Tekil Mesaj gösterimi
Alt 03-02-2007, 08:58   #7
imparator
Guest
 
imparator - ait Kullanıcı Resmi (Avatar)
 

Euro Alanı ülkelerinde devresel hareketlerin farklı safhalarının benzerlik derecesinin, Birlik Dışı ülkelerin reel ekonomilerine dış ticaret ilişkileri ve uluslararası piyasalar vasıtasıyla etkide bulunması kaçınılmazdır. Tek paraya geçiş öncesi farklı ülkelerdeki devresel hareketler normal zamanlarda üçüncü ülkeler üzerinde ortaya çıkabilecek bir şokun şiddetini hafifletici yönde etkide bulunabilecekken, Euro Alanı’nda ortaya çıkabilecek refah veya durgunluk hali üçüncü ülkeler açısından tek para öncesine nazaran daha bozucu bir şoka neden olabilecektir. Ortaya çıkabilecek şokun boyutu tabii olarak üçüncü ülkelerin Euro Alanı ülkelerine ticari ve mali açıdan bağımlılık derecesine bağlıdır. Türkiye, Euro Alanı ülkeleri ile dış ticaretin ve mali ilişkilerinin yoğun olması nedeniyle, Euro Alanı’ndaki devresel hareketlerden mevcut duruma nazaran daha fazla etkilenme ihtimali ile karşı karşıyadır. Bu nedenle Türkiye’nin dış ticaretinin ve buna bağlı olarak reel sektörün Euro Alanı’ndaki konjonktürel hareketlerden etkilenme olasılığı oldukça yüksektir.

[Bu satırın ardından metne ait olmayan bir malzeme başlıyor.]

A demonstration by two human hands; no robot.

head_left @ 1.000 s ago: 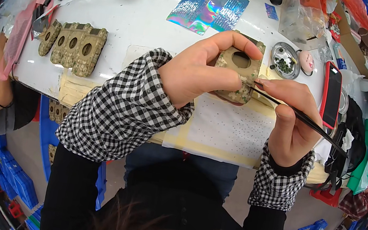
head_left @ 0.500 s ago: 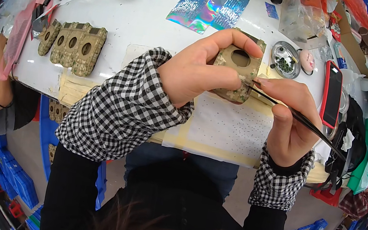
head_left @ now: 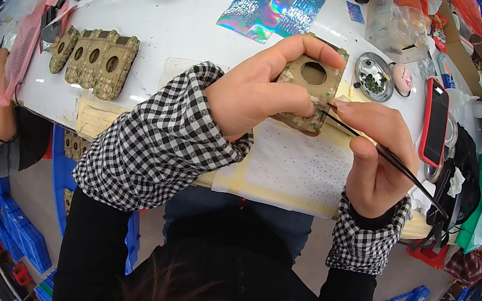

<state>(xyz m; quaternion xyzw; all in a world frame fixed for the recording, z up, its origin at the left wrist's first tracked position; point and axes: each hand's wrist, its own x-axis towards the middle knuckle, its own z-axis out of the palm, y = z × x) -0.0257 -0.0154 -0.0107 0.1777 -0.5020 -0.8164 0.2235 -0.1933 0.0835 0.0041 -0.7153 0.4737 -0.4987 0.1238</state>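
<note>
The left hand (head_left: 256,93) is closed around a camouflage shell (head_left: 327,85), index finger curled over its far end and thumb pressed across its near part, a grip that seems meant to steady it while leaving the round opening and the right edge uncovered. The right hand (head_left: 384,150) pinches black tweezers (head_left: 401,164) like a pen, probably for fine control; their tips meet the shell just beside the left thumb, though whether they grip anything there is too small to tell. The shell is above the far edge of a dotted white sheet (head_left: 294,171), and I cannot tell if it touches the table (head_left: 188,24). A round dish (head_left: 371,62) of small dark green bits (head_left: 375,83) sits just beyond the right hand, apparently for easy reach. Similar shells (head_left: 100,61) stand in a row to the left, well apart, perhaps to keep the working spot uncluttered
</note>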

Her ne kadar Euro gerek uluslarası sermaye hareketleri, gerekse petrol fiyatlarının hızlı yükselişi nedeni ile enflasyonist baskıların ortaya çıkması sonucunda Dolar karşısında bir istikrara kavuşamamış olsa da Parasal Birliğin kurulmasındaki temel amaçlardan birinin fiyat istikrarının sağlanması ve kısa vadede Birlik içi ticaretin artırılması olduğu gözardı edilmemelidir. Euro’ya katılan ülkeler arasında kur riskinin ve uluslararası işlemlerde birden fazla para biriminin kullanılmasının yarattığı maliyetin Euro’nun somut olarak günlük hayata girmesi ile tümüyle ortadan kalkacak olması, ortak pazarın daha etkin çalışmasını sağlayacak ve mal ve hizmet sektörlerinin rekabet gücünün artmasına katkıda bulunacaktır.
Tek para birimi sonucunda Birlik içerisinde daha dinamik ve rekabetçi bir pazarın ortaya çıkacak olması, orta vadede Türk firmaları, kendi pazar paylarını koruyabilmek ve hatta ihracatlarını arttırabilmek için Avrupalı firmalar ile ortaklık kurmak veya birleşmek durumunda kalacaklardır. Bir başka deyişle Euro’nun dolaylı olarak Türk özel sektörünün Avrupa özel sektörü ile entegrasyonu sağlanmış olacaktır. Kuvvetli bir Euro alanının yanında yer alacak olan Türkiye’nin gerek uluslararası ticaret, gerek uluslararası sermaye hareketleri, gerek dış borçlanma gerekse ekonomisini uzun vadede Avrupa Birliği normlarına uyumlu hale getirmesi konularında daha başarılı olacağı açıktır.